04 de Maio de 2023


80 anos da CLT: necessidade de avanço para um novo código trabalhista

*Maria Gabriela Lopes de Macedo

 

No dia 1º de maio a Consolidação das Leis do Trabalho (CLT) comemora 80 anos de sua assinatura, sendo incontestável marco na história dos direitos dos trabalhadores. Como diz Márcio Túlio Viana, advogado, pós-doutor de relevância para o Direito do Trabalho, a CLT é “uma flor do cerrado que cresceu em chão duro, pobre e difícil”.

Mas o cenário da publicação dessa lei trabalhista, anterior à Constituição de 1988, já não é mais o mesmo de outrora. O perfil do trabalhador médio já não é mais o do chamado chão de fábrica, que executa atividades manuais exaustivas e tem pouca instrução. Hoje, o trabalhador médio é aquele munido de informação e tecnologia. Passados 80 anos, os meios de produção, as tecnologias e as formas de trabalho sofreram alterações substanciais, de modo que o Decreto-Lei nº 5.452/1943 (dita CLT) se distancia a cada dia mais da sua versão original.

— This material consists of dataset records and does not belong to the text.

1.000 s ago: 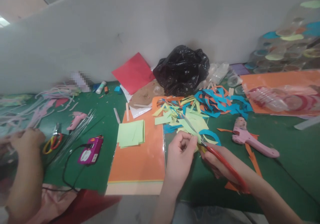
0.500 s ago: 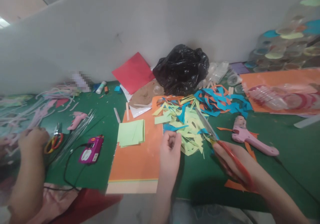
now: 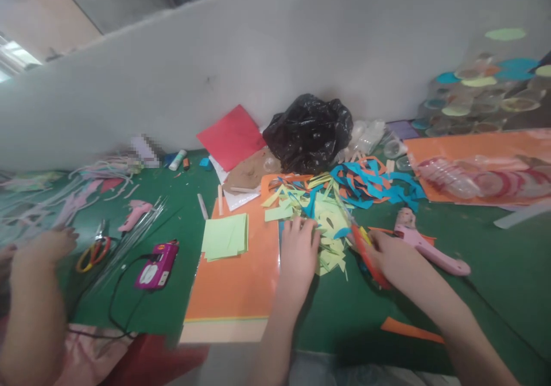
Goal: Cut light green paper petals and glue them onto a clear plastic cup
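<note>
My left hand [image 3: 298,254] lies on a heap of pale green paper scraps [image 3: 330,248], its fingers spread and touching them. My right hand [image 3: 387,254] grips red-handled scissors [image 3: 365,254], whose blades are low at the heap's right edge and partly hidden. A pink glue gun [image 3: 424,249] lies just right of that hand. Left of my left hand is a large orange paper sheet [image 3: 232,277], with a stack of pale green paper squares [image 3: 224,237] on it.
A co-worker's hand [image 3: 43,247] is at the far left, near yellow-red scissors [image 3: 93,254], a magenta device [image 3: 157,265] and a second glue gun [image 3: 135,214]. Blue and orange paper strips [image 3: 370,182], a black plastic bag [image 3: 307,136] and a red sheet [image 3: 231,137] lie beyond, against a white partition [image 3: 215,76].
My right hand has moved left and lowered the scissors to the heap, from blades pointing up. My left hand has gone from a curled pose to flat on the scraps. The view has tilted slightly.
</note>
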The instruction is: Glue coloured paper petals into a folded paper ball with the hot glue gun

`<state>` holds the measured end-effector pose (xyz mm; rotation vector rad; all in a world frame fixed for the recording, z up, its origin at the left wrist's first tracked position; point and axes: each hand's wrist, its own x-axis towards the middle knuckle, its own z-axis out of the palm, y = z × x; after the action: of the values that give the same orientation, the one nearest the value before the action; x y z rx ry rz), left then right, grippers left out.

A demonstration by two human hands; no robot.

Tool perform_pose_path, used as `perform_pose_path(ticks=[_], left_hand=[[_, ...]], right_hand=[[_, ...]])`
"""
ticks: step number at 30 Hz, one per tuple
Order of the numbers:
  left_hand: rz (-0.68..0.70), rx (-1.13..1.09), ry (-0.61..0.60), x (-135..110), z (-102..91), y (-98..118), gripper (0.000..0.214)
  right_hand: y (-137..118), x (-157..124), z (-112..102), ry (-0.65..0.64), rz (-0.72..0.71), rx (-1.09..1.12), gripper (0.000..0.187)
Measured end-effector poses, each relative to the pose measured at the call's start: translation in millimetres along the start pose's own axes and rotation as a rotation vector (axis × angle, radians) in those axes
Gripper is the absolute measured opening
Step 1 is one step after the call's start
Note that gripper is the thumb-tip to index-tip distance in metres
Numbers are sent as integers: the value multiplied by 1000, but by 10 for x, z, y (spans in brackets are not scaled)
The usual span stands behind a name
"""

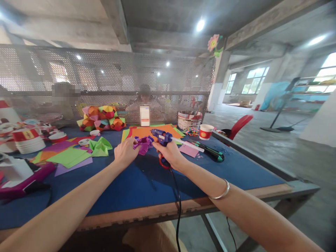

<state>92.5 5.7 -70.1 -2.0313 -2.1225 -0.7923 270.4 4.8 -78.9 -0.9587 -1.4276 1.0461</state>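
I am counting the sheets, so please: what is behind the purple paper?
An orange sheet, with green edges showing around it. The purple paper and glue gun hide some orange.

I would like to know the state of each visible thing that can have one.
Purple folded-paper piece: held in the left hand.
Dark-blue plastic glue gun: held in the right hand, translucent glue stick sticking out behind; power state unclear.
Black cord: hanging down.
Red-and-white paper cup: upright.
White woven basket: upright.
Multicoloured folded-paper balls: heaped.
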Motion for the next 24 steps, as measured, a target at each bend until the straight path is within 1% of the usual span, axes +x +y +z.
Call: perform_pose_path(ticks=[4,6,8,11,13,14,16,20,22,24], left_hand=[[-9,-65,13,17,-38,-10,24],[6,-131,41,28,-65,-22,28],[67,-238,93,47,-75,-46,29],[210,-491,163,89,-58,-92,32],[271,-634,179,122,-50,-124,25],[275,-681,184,137,-56,-141,22],[233,-731,201,163,-91,-179,20],[50,-764,226,159,-220,-250,18],[-21,-759,220,128,-265,-259,21],[-59,-757,218,102,-280,-249,29]], right_hand=[[-2,-9,-4,-4,-13,-6,13],[4,-4,-11,-5,-24,-12,13],[7,2,-20,-7,-32,-17,14],[12,10,-26,-11,-50,-26,15],[20,17,-26,-8,-65,-25,15],[26,20,-26,-7,-70,-24,15],[37,26,-26,-14,-79,-19,16],[44,29,-29,-23,-84,-22,21],[36,23,-28,-14,-64,-32,19],[20,13,-24,-5,-35,-42,17]])
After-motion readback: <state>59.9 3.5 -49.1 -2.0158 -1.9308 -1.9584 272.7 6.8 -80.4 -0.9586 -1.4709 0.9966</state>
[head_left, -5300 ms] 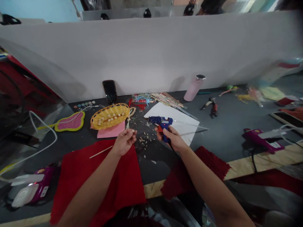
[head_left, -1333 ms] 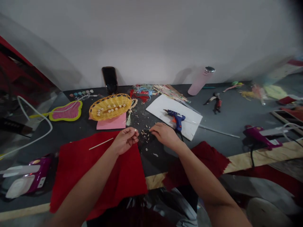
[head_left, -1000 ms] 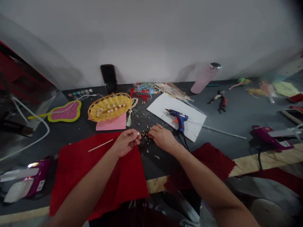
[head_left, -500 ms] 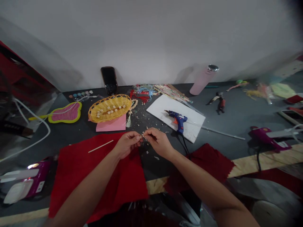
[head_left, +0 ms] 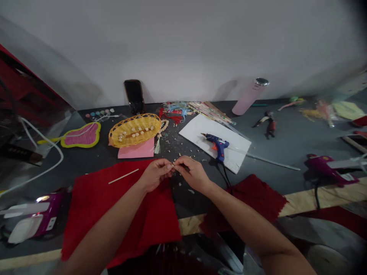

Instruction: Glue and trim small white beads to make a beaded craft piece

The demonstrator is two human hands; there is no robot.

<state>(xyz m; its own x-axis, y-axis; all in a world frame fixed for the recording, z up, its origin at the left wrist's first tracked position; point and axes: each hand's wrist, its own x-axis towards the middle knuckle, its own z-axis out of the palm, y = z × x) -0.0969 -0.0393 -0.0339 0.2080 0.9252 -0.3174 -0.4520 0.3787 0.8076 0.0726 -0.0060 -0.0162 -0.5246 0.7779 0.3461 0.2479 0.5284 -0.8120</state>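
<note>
My left hand (head_left: 155, 175) and my right hand (head_left: 192, 174) meet fingertip to fingertip above the dark table, both pinched on a small pale bead (head_left: 172, 165). Loose beads (head_left: 183, 152) lie scattered just beyond them. A red felt sheet (head_left: 114, 206) lies under my left forearm, with a thin wooden stick (head_left: 123, 176) on it. The blue glue gun (head_left: 218, 143) rests on a white sheet (head_left: 215, 141) to the right of my hands.
A yellow woven basket (head_left: 134, 130) with beads stands on pink paper (head_left: 136, 149). Behind are a phone (head_left: 134, 96), ribbons and sticks (head_left: 195, 109), a pink bottle (head_left: 250, 97) and pliers (head_left: 268, 124). Purple glue guns (head_left: 31, 223) (head_left: 329, 168) sit at both sides. More red felt (head_left: 246, 202) lies right.
My right hand let go of the blue glue gun, which now lies on the white sheet. It reached into the loose beads, then rose to meet my left hand's pinch.
</note>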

Em razão das substanciais modificações nas formas de prestação de serviços, foram editadas várias leis esparsas para regulamentar setores específicos da economia, como a Lei dos Motoristas (Lei nº 13.103/2015), Lei dos Trabalhadores Domésticos (LC 150/2015), Lei do Trabalho Temporário (Lei nº 6.019/1974), Lei do Piso Salarial dos Professores Públicos (Lei nº 11.738/2008), entre outras.  Além disso, foram publicadas leis que modificaram o próprio texto da originária CLT, acrescentando, revogando ou modificando diversos de seus dispositivos, como a Lei da Liberdade Econômica (Lei nº 13.874/2019), a Lei de Inspeção do Trabalho (Lei nº 7.855/1989) e, a que trouxe mais alterações à referida consolidação, a Lei da Reforma Trabalhista (Lei nº 13.467/2017).

O objetivo, com a assinatura da CLT, era fazer uma verdadeira consolidação da legislação trabalhista, criando também algumas previsões normativas, de modo a articular, organizar e complementar a legislação laboral brasileira, com um bloco lógico e integrado de normas. Contudo, a legislação laboral já sofreu inúmeras modificações, acabando por reformar vários dispositivos da CLT e retirar-lhe a sua uniformidade.

As muitas modificações sofridas pela CLT fazem com que a nossa flor do cerrado tenha se tornado uma colcha de retalhos, perdendo a própria natureza de consolidação. A ausência de uma lógica integrativa de seus dispositivos, além de afastar a CLT da nova realidade das prestações de serviços, deixa aos magistrados a função de interpretação de seus preceitos. Num país de tamanha extensão como o Brasil, como era de se esperar, acabaram surgindo as mais diversas decisões judiciais e a mais intensa insegurança jurídica, para os trabalhadores e empregadores.

Em meio à instabilidade da legislação laboral, o Supremo Tribunal Federal já interveio em algumas ocasiões, declarando inconstitucionais os posicionamentos de tribunais trabalhistas em temas como a terceirização (ADPF 324). A questão da caracterização ou não de vínculo de emprego em uma prestação de serviços também é tema sensível que tem gerado muita insegurança jurídica (que poderia ser amenizada com a importação e alguns conceitos de legislações internacionais, como Portugal e Espanha).

Independente das críticas e soluções apontadas, o fato é que a CLT há algum tempo perdeu sua natureza de consolidação. E a ideia inicial era mesmo fazer uma consolidação, diferente de um código, com a função de organizar a legislação existente e criar alguns conceitos fundamentais novos, deixando as portas abertas para as mudanças que estariam por vir (muito mais latentes à época).

Mas, após tanto tempo de legislação laboral vigente, não estaria na hora de parar de “remendar” a CLT e criar um real código do trabalho (como ocorre em diversos países)?

A nossa flor do cerrado tem relevância indiscutível para assegurar os direitos resultantes das lutas dos trabalhadores, mas é incapaz de perdurar para sempre e de acompanhar as expressivas mudanças nos modos de prestação de serviços (inclusive com a nova era digital). A exemplo da própria CLT, que foi marco do contexto histórico do século XX, há a necessidade de uma nova codificação, uniforme e integrada, mantendo o núcleo essencial dos direitos conquistados (muitos, inclusive, constitucionais) e, ao mesmo tempo, marcando a nova era e realidade laboral do século XXI, como novos conceitos, direitos e deveres laborais.

*Advogada do escritório Caputo, Bastos e Serra Advogados, Mestranda em Direito Laboral pela Universidade de Lisboa, Pós-graduada em Direito do Trabalho pela PUC/RS. Membro da Comissão de Direito do Trabalho da OAB/DF.